Scientists from the Northwestern University have produced Band-Aid-like throat patches that monitor and track the long-term recovery of stroke survivors. They include motion sensors that detect muscle movement and vocal cord vibrations to determine how well a person is coping after suffering from a stroke.

Data picked up by these sensors could help doctors in diagnosing and monitoring the effectiveness of certain treatments for conditions such as the ability to speak or swallow, which are frequent signs of a person's post-stroke state.

Throat Sensors For Stroke Patients

Researchers made the groundbreaking news on Feb. 17 during a news conference at the American Association for the Advancement of Science.

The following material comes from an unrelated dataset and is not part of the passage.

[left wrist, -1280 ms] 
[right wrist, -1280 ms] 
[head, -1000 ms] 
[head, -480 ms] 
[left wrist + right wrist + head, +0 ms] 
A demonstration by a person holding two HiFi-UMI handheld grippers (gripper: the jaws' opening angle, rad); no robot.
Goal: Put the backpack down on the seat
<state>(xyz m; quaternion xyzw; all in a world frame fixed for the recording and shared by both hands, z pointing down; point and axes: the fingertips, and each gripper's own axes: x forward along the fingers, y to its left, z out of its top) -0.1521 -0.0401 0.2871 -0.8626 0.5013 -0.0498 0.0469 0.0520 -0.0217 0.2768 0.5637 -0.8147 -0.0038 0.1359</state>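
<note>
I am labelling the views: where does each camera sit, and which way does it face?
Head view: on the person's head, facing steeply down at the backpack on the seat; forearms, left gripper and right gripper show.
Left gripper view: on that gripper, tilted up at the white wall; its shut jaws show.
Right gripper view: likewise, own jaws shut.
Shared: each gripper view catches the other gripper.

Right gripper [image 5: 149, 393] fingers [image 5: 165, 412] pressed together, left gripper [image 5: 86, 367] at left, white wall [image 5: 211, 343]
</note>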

The throat sensors were developed in the lab of Northwestern University professor John A. Rogers in collaboration with Shirley Ryan AbilityLab — a "translational" research hospital based in Chicago.

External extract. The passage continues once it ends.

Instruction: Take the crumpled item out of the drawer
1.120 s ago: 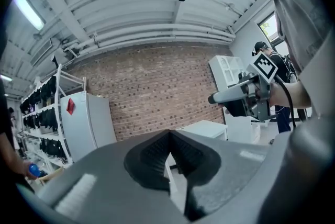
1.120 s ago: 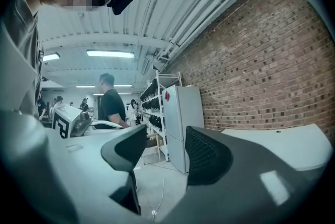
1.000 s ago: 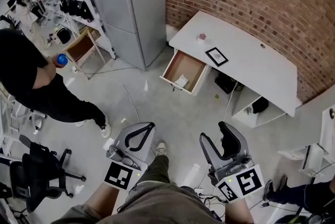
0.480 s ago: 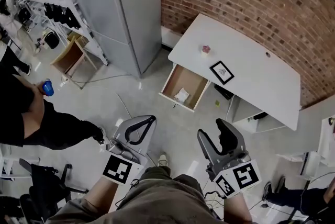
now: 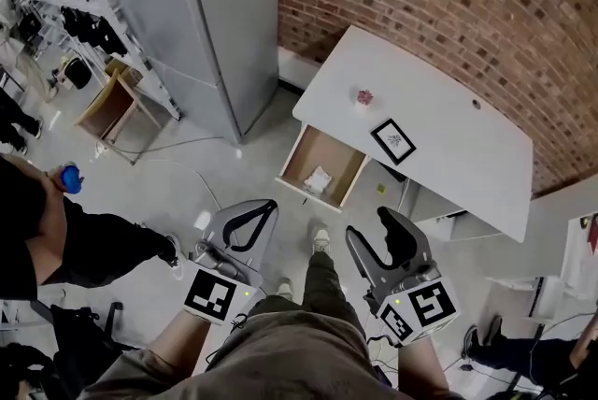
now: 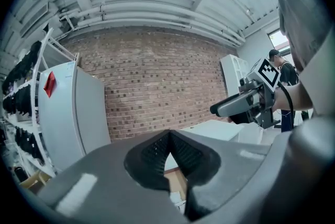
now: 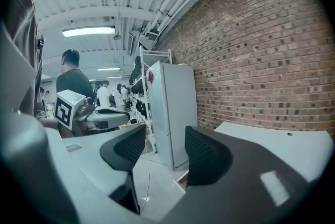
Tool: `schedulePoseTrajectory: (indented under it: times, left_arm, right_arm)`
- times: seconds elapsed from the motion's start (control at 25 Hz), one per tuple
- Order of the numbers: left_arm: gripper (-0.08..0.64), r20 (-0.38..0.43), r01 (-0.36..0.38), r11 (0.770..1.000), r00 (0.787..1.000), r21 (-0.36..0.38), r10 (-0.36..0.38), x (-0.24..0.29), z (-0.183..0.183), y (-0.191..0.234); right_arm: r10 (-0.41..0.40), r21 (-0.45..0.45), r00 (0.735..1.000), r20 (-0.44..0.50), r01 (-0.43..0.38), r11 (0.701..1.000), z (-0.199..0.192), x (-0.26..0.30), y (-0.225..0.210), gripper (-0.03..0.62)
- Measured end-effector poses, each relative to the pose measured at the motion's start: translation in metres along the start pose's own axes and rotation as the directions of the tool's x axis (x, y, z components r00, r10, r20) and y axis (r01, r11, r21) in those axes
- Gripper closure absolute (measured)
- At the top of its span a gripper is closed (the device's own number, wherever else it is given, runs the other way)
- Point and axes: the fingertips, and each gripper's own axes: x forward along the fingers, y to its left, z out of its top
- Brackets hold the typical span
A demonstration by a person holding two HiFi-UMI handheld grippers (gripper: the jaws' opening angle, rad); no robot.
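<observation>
One crumpled item [image 5: 318, 178] in drawer [image 5: 290, 156]; left claw [image 5: 268, 206] pinched, right claw [image 5: 366, 225] parted.

The drawer [image 5: 329, 154] is pulled out from under the left end of the white desk [image 5: 439, 136]. It is white on the outside and brown like wood on the inside. The crumpled item [image 5: 319, 179] is small and white, all scrunched up. It lies on the drawer's bottom, close to the front wall. The rest of the bottom is bare wood.
</observation>
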Motion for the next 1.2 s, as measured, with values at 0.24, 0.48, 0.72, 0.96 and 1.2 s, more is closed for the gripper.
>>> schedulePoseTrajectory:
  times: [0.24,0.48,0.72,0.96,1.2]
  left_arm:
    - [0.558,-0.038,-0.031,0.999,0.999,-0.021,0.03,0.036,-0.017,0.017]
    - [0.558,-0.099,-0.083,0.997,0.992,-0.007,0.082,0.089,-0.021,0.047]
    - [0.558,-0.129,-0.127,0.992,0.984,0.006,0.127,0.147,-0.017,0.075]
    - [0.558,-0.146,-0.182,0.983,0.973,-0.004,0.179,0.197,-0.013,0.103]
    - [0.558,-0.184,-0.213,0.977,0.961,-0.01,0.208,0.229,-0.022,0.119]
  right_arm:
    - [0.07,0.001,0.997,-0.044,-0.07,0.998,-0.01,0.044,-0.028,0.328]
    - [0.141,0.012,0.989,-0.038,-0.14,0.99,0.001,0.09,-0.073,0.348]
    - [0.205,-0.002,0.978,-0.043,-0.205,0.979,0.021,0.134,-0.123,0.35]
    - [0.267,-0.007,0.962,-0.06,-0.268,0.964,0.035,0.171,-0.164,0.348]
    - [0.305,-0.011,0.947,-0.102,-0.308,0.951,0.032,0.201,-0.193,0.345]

The throat sensors stick directly to the skin and it moves as the body moves, gathering crucial data and health metrics such as muscle activity, heart function, and the quality of an individual's sleep.

"Stretchable electronics allow us to see what is going on inside patients' bodies at a level traditional wearables simply cannot achieve," said Rogers. "The key is to make them as integrated as possible with the human body."

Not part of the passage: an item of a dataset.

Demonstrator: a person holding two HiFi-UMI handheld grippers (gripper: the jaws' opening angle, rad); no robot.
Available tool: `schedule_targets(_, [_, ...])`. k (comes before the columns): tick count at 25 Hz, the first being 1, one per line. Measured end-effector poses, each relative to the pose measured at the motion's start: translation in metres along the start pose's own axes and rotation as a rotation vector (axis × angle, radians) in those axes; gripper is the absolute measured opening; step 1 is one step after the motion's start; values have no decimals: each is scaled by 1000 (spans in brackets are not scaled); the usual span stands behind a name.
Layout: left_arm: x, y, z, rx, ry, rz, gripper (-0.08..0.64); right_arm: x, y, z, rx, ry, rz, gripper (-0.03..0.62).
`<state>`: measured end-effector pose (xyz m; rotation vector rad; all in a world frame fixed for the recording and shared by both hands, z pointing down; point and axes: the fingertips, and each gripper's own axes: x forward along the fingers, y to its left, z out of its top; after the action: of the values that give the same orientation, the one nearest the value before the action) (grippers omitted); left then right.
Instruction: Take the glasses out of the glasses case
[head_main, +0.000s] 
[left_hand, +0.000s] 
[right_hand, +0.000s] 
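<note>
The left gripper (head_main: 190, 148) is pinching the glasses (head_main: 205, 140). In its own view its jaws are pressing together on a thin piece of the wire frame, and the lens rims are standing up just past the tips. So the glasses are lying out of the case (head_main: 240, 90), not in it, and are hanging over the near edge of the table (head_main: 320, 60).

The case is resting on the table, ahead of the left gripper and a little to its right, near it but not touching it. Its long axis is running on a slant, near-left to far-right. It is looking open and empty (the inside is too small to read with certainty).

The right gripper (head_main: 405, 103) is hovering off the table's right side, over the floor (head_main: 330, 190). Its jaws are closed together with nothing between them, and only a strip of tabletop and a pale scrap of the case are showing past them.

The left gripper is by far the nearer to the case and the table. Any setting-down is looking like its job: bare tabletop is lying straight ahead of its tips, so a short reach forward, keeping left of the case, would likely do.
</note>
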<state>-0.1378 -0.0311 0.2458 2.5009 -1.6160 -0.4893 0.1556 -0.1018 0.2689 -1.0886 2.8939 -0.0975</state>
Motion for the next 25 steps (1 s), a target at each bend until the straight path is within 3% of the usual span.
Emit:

More Effective Than Microphones

Typically, speech/language pathologists use microphones to record sound, but the patches are a significant step up because instead of recording sounds, they sense tissue movement, which delivers more accurate data, as microphones frequently can't distinguish between the patient and ambient noise. The patches won't have this problem, Rogers assured.

"You can be next to an airplane jet engine. You're not going to see that in the signal."


Now, the researchers are trying to make the sensors less unseemly, as stroke patients would probably be apprehensive of wearing something that sticks out too much. For instance, they could make the patches more motion-sensitive to a point where they can be applied on a lower region of the neck — so it could easily be covered up by certain clothes — and still be able to pick up motion.

Arun Jayaraman, a Shirley Ryan AbilityLab scientist, said one of the most significant problems with stroke survivors is their gains tending to diminish upon leaving the hospital. The throat sensors could turn that around entirely.

"With the home monitoring enabled by these sensors, we can intervene at the right time, which could lead to better, faster recoveries for patients," said Jayaraman.

According to Rogers, the sensors could enter mainstream use within the next year or two.